Вот там, в Стоговке, а вернее сказать, здесь, ибо за окном тот же сад, в саду виден сейчас, когда нет листьев, тот же дуб, да все то же, хотя прошла целая жизнь, я и родился и пишу сейчас эти строки. Стежок был невелик, и иголка вернулась к узелку.
Я был ребенком слабым, болезненным, золотушного расположения и, как уже сказал, жизнью своею обязан чудесному исцелению. Матушка показывала меня всем докторам, которых злая судьба забрасывала в нашу тьмутаракань, и часто возила для того же в Симбирск, но все без видимого успеха. То ли заезжие немцы-доктора были плохи, то ли туземные аптекари, их одичавшие в России родичи, неумело варили декокты, так или иначе толку от их лечения было мало. И если бы не моя добрая тетушка Елизавета Петровна, старая девушка с костылем и черепаховой табакеркой, с которой никогда не расставалась, как знать, не убежал бы из родительского дома и этот тщедушный мальчик туда, откуда протягивали ему руки братья и сестры.

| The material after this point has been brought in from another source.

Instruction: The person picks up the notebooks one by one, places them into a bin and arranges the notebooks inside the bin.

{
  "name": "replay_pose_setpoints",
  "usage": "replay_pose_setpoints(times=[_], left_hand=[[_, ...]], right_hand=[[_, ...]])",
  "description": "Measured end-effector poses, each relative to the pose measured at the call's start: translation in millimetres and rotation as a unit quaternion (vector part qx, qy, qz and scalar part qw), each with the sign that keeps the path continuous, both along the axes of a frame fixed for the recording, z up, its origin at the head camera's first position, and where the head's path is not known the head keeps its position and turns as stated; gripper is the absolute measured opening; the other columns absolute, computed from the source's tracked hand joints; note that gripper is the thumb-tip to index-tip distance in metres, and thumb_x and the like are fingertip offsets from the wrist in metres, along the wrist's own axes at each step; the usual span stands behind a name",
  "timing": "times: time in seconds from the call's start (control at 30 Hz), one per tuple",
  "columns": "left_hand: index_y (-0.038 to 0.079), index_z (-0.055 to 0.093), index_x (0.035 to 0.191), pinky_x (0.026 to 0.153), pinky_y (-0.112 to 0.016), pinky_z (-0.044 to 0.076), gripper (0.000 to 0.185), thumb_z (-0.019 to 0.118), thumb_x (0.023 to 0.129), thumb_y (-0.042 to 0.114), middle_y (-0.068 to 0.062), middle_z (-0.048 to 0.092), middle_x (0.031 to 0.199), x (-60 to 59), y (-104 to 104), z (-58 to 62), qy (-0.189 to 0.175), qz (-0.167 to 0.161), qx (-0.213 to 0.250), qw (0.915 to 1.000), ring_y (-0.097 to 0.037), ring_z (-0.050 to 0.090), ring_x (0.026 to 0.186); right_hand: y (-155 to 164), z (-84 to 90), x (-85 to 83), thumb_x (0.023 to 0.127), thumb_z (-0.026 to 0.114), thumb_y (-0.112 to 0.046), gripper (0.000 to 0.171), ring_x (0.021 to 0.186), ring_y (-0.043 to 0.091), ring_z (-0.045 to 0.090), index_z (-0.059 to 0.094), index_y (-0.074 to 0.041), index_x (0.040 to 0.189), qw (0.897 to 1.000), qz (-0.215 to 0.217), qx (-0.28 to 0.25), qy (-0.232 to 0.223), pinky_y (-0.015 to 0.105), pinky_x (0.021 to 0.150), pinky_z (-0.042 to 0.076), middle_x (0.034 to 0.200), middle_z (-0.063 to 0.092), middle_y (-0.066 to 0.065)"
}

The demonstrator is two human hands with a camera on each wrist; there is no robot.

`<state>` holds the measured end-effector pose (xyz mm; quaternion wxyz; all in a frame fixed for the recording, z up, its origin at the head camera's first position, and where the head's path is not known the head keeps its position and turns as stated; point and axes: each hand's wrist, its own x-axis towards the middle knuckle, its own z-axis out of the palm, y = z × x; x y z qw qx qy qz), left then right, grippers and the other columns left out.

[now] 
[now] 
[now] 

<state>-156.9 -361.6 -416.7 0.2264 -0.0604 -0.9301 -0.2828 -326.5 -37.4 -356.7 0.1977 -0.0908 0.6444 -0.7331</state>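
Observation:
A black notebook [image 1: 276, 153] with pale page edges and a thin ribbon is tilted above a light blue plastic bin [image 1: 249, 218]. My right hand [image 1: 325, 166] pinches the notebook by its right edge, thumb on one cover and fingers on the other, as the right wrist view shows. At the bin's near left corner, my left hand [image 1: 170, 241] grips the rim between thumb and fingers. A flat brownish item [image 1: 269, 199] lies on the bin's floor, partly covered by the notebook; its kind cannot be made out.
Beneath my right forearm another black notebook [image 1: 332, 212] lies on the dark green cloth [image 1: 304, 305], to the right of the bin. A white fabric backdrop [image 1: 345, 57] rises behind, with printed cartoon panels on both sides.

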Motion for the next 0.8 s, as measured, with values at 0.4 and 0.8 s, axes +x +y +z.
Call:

По Симбирску в то время бряцал цепями юродивый Андреюшка, злой дурачок, лаявший на всех и евший только с земли, стоя на четвереньках. Я, конечно, ничего этого не помню, но, по преданию, тетушка втайне от моего отца, человека особенного, но о нем еще впереди, притащила меня к Андреюшке, и тот наказал поить меня болотной водицей. И что же? Согласно любимой тетушкиной мудрости – что немцу смерть, то русскому здорово – я выздоровел.
Омерзительный вкус вонючей зеленой жидкости, которую вливали мне в рот, разжимая зубы ложкой, и сейчас живет у меня где-то под языком.
Отец мой был чем-то сильно обижен в предыдущее царствование. История эта держалась от меня, да и от всех соседей и родственников в тайне. Все знали лишь только, что мой отец, будучи человеком гордым и с честью, правда, как убеждала тетка мою сестру, неправильно понятый, вдруг оставил службу, а он был гвардейским офицером, заперся у себя в деревне и стал ничего не делать, будто мстил кому-то своей неудавшейся жизнью. Ему предлагали служить по выборам, он отказался. Советовали заняться имением, он отдал все хозяйство в руки старосты-вора. Он опустился, был неопрятен, ходил круглый год в халате и обрезанных валенках, не хотел никого видеть, ни с кем знаться, переругался с соседями, с губернским и уездным начальством и ненавидел, кажется, всех на свете, а больше всего мою мать.
Видно, матушка искала утешения у моей кроватки, затянутой парусиной, потому что помню ее ночью, в темноте, в слезах. Очень хорошо вижу капли и на щеках, и на носу, и на ее руках, потому что из окна падал свет луны. Не понимая, отчего она рыдает, и не веря в объяснение о порошке-плакунчике, который помогает от мигрени, я сам принимался плакать вместе с ней, и так, прижимаясь друг к другу, мы на пару выли на луну, пока не открывалась дверь из соседней комнаты, вот этой, в которой я сейчас пишу эти строки. На пороге стоял мой отец, взъерошенный, страшный, с подушкой на плече – он всегда, чтобы уснуть, накрывал голову еще одной подушкой, – и говорил что-то грубое, жестокое. Матушка быстро укладывала меня, и их ссоры за дверью продолжались иногда до утра.